START Records for processing
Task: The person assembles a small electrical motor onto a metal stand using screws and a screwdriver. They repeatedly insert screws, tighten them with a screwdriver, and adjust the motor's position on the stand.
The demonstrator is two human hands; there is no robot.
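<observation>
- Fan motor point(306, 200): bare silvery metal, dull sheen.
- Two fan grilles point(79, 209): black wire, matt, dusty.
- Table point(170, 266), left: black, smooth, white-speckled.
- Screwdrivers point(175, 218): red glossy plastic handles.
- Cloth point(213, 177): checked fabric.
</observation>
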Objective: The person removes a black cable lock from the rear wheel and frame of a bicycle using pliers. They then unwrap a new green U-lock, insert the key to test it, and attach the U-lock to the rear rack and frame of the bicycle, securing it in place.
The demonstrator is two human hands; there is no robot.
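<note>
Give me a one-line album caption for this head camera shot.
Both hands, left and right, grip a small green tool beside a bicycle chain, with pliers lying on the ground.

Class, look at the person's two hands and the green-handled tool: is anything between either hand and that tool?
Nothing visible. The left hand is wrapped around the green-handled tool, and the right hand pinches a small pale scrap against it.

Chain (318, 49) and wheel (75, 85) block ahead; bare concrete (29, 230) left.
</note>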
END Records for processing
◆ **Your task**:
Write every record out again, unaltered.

◆ **Task solution**:
Task: The person assembles a small electrical motor onto a metal stand using screws and a screwdriver. They repeatedly insert screws, tighten them with a screwdriver, and adjust the motor's position on the stand.
The demonstrator is two human hands; there is no robot.
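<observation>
- Fan motor point(306, 200): bare silvery metal, dull sheen.
- Two fan grilles point(79, 209): black wire, matt, dusty.
- Table point(170, 266), left: black, smooth, white-speckled.
- Screwdrivers point(175, 218): red glossy plastic handles.
- Cloth point(213, 177): checked fabric.
</observation>
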Objective: The person removes a black cable lock from the rear wheel and frame of a bicycle using pliers. They then unwrap a new green U-lock, insert the key to test it, and attach the U-lock to the rear rack and frame of the bicycle, securing it in place.
The demonstrator is two human hands; there is no robot.
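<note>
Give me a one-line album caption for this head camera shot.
Both hands, left and right, grip a small green tool beside a bicycle chain, with pliers lying on the ground.

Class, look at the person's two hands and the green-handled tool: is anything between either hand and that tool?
Nothing visible. The left hand is wrapped around the green-handled tool, and the right hand pinches a small pale scrap against it.

Chain (318, 49) and wheel (75, 85) block ahead; bare concrete (29, 230) left.
</note>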

The requested output has been produced.